> Prompt
Write out word for word the lines from the one holding "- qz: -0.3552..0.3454" through the end of the data, and only those lines. Pictures stay out.
Top of Task inputs
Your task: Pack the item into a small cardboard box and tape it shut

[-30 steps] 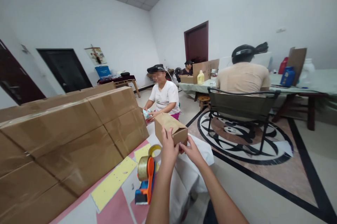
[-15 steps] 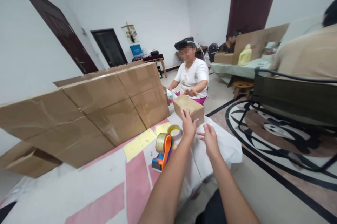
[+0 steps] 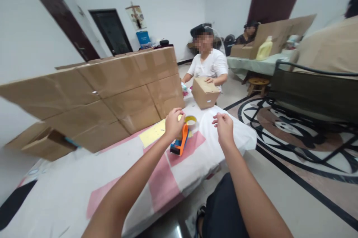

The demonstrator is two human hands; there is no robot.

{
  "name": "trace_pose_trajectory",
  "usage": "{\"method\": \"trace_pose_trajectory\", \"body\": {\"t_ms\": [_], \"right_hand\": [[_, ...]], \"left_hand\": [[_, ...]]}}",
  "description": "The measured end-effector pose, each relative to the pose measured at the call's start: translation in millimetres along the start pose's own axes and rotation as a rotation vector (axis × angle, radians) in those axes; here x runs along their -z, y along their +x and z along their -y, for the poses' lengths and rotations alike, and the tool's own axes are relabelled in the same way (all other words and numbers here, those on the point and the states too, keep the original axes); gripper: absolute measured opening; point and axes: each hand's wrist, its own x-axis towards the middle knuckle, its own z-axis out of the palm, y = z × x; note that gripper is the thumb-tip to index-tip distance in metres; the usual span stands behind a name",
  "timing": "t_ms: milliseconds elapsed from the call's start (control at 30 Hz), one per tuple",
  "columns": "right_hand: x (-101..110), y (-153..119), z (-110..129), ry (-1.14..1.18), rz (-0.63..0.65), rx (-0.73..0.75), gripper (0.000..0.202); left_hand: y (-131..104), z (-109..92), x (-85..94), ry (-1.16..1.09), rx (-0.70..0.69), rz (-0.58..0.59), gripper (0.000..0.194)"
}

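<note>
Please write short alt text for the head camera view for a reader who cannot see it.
The left hand rests on an orange tape dispenser on a pink-and-white table; the right hand hovers empty beside it. Across the table, a seated person in white holds a small cardboard box, beside stacked large cartons.

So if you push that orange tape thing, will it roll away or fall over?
The orange tape dispenser probably won't roll: only the tape roll is round, and its blue base sits flat on the tablecloth. It looks tall and narrow, so a sideways push might tip it. The left hand is closing on it and should lift it easily.
</note>
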Motion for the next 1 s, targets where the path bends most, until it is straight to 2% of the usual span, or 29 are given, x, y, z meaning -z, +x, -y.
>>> {"method": "trace_pose_trajectory", "body": {"t_ms": [100, 200, 300, 367, 433, 467, 533, 600, 667, 767, 833, 900, 1000], "right_hand": [[-32, -37, 22, -0.08, 0.184, 0.182, 0.04], [-78, -87, 26, -0.251, 0.417, 0.358, 0.046], [-132, -142, 1, -0.398, 0.788, 0.486, 0.047], [-173, -176, -20, -0.475, 1.051, 0.535, 0.042], [-218, -208, -37, -0.536, 1.249, 0.572, 0.035], [-244, -222, -42, -0.551, 1.317, 0.593, 0.031], [-300, -251, -48, -0.551, 1.413, 0.623, 0.023], [-363, -280, -49, -0.549, 1.434, 0.611, 0.021], [-429, -307, -51, -0.577, 1.405, 0.532, 0.027], [-519, -339, -59, -0.654, 1.299, 0.473, 0.042], [-569, -351, -65, -0.711, 1.194, 0.429, 0.049], [-607, -358, -69, -0.766, 1.084, 0.369, 0.048], [-641, -361, -72, -0.809, 0.981, 0.307, 0.036]], "left_hand": [[-42, 68, 76.3, 0.072, 0.083, -0.109, 0.016], [-82, 149, 156.1, 0.18, 0.263, -0.277, 0.017], [-124, 230, 236.0, 0.285, 0.468, -0.448, 0.017], [-149, 277, 282.6, 0.338, 0.59, -0.54, 0.014], [-169, 317, 318.9, 0.371, 0.698, -0.619, 0.019], [-174, 335, 332.5, 0.381, 0.749, -0.656, 0.032], [-177, 368, 351.2, 0.385, 0.843, -0.726, 0.074], [-168, 398, 359.8, 0.373, 0.91, -0.788, 0.111], [-154, 423, 360.6, 0.356, 0.935, -0.838, 0.129], [-137, 451, 353.5, 0.346, 0.901, -0.892, 0.131], [-132, 463, 347.6, 0.354, 0.868, -0.923, 0.126], [-130, 470, 343.1, 0.376, 0.845, -0.953, 0.119], [-129, 474, 340.9, 0.42, 0.827, -0.978, 0.108]]}}
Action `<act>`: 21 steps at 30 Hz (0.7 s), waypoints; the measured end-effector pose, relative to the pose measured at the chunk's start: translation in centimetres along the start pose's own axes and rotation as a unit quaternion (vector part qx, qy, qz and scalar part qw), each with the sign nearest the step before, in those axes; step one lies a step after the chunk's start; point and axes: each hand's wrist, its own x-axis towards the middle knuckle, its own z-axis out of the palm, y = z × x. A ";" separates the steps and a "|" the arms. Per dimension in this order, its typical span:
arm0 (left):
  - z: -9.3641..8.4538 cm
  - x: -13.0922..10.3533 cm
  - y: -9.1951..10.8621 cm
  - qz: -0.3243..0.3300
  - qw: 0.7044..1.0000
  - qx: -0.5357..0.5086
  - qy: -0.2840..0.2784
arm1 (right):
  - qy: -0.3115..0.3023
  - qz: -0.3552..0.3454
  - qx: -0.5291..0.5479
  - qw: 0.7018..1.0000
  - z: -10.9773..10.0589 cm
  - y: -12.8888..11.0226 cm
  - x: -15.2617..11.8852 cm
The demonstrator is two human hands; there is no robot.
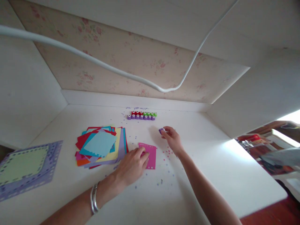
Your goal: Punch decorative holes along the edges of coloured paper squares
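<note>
A pink paper sheet lies on the white table, with small punched holes along its top and bottom edges. My left hand, a silver bracelet at the wrist, rests over its left side with curled fingers gripping the sheet. To the right and a little farther back, my right hand holds a small purple craft punch above the table, apart from the paper. Pink punched bits are scattered below that hand. Red, green and purple punches stand in two rows toward the back.
A loose stack of coloured paper lies left of the pink sheet. Farther left are pale green and purple sheets with punched borders. Purple bits dot the tabletop. A white cable hangs across the view in front of the wallpaper.
</note>
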 end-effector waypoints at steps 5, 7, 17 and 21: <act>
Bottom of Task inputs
> Expected answer
  - qz: -0.3552..0.3454
  - qx: -0.5291..0.5479
  - qw: 0.7018..1.0000
  - z: -10.9773..10.0589 cm
  - y: -12.8888..11.0226 cm
  - x: -15.2617..11.8852 cm
The demonstrator is two human hands; there is no robot.
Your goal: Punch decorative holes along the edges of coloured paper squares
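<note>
A pink paper sheet lies on the white table, with small punched holes along its top and bottom edges. My left hand, a silver bracelet at the wrist, rests over its left side with curled fingers gripping the sheet. To the right and a little farther back, my right hand holds a small purple craft punch above the table, apart from the paper. Pink punched bits are scattered below that hand. Red, green and purple punches stand in two rows toward the back.
A loose stack of coloured paper lies left of the pink sheet. Farther left are pale green and purple sheets with punched borders. Purple bits dot the tabletop. A white cable hangs across the view in front of the wallpaper.
</note>
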 end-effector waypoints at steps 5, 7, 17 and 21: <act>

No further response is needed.